• **DATASET SECTION**:
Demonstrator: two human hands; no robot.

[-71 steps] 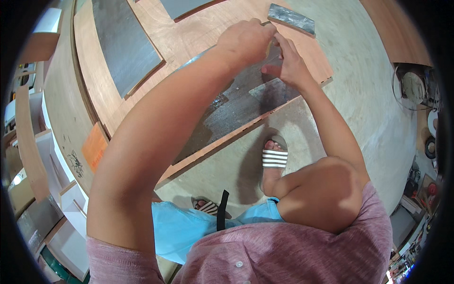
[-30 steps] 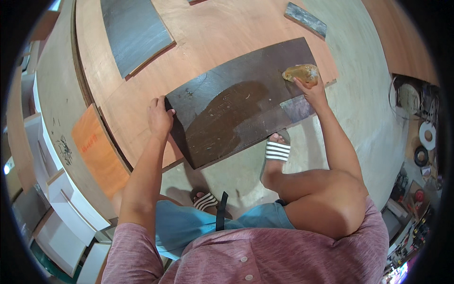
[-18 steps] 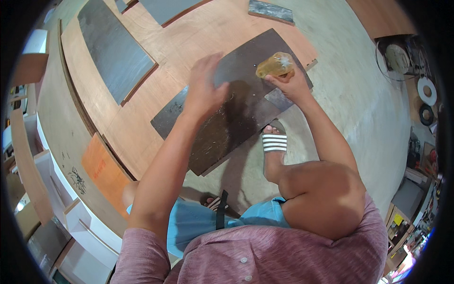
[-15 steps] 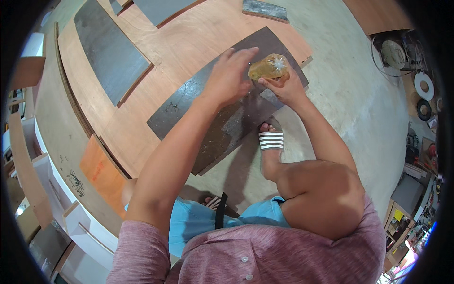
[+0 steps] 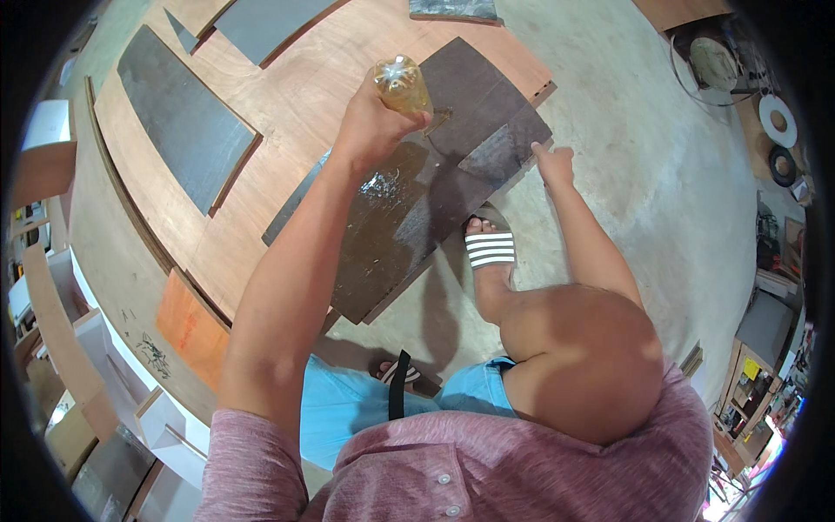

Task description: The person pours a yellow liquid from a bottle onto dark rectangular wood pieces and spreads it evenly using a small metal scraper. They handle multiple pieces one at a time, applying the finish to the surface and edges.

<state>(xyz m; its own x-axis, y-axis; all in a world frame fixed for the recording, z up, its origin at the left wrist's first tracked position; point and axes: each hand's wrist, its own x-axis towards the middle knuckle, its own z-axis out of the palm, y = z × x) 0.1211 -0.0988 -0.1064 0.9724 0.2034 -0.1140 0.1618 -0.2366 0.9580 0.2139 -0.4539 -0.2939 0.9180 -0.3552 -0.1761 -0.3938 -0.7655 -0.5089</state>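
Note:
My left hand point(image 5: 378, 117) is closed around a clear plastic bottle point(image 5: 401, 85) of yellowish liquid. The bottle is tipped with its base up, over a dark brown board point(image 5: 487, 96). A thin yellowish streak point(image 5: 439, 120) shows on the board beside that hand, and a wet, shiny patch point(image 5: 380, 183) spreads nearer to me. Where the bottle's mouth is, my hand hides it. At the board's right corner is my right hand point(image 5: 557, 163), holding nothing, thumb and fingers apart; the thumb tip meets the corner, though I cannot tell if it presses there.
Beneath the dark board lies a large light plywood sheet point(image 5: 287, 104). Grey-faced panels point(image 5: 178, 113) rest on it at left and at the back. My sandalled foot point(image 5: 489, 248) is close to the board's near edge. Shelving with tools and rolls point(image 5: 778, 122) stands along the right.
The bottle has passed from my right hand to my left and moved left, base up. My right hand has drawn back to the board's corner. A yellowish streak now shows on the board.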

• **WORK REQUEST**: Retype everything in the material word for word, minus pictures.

• **RESULT FOR THIS TASK**:
Demonstrator: two human hands; no robot.

[-71 steps] 
[-30 steps] 
[-18 steps] 
[-15 steps] 
[+0 steps] 

Task description: The person pours a yellow liquid from a bottle onto dark rectangular wood pieces and spreads it evenly using a small metal scraper. They handle multiple pieces one at a time, applying the finish to the surface and edges.

<state>(xyz m; its own x-axis, y-axis; all in a world frame fixed for the recording, z up, its origin at the left wrist's first tracked position; point and axes: each hand's wrist, its own x-axis towards the middle knuckle, its own z-axis out of the palm, y = z × x) 0.1211 -0.0988 -0.1064 0.9724 0.2034 -0.1140 0.1618 -0.2366 0.9580 0.2139 -0.4539 -0.2939 0.9180 -0.3552 -0.1761 -0.3938 -0.7655 -0.5089</state>
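Note:
My left hand point(image 5: 378, 117) is closed around a clear plastic bottle point(image 5: 401, 85) of yellowish liquid. The bottle is tipped with its base up, over a dark brown board point(image 5: 487, 96). A thin yellowish streak point(image 5: 439, 120) shows on the board beside that hand, and a wet, shiny patch point(image 5: 380, 183) spreads nearer to me. Where the bottle's mouth is, my hand hides it. At the board's right corner is my right hand point(image 5: 557, 163), holding nothing, thumb and fingers apart; the thumb tip meets the corner, though I cannot tell if it presses there.
Beneath the dark board lies a large light plywood sheet point(image 5: 287, 104). Grey-faced panels point(image 5: 178, 113) rest on it at left and at the back. My sandalled foot point(image 5: 489, 248) is close to the board's near edge. Shelving with tools and rolls point(image 5: 778, 122) stands along the right.
The bottle has passed from my right hand to my left and moved left, base up. My right hand has drawn back to the board's corner. A yellowish streak now shows on the board.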

Nothing else goes in the answer.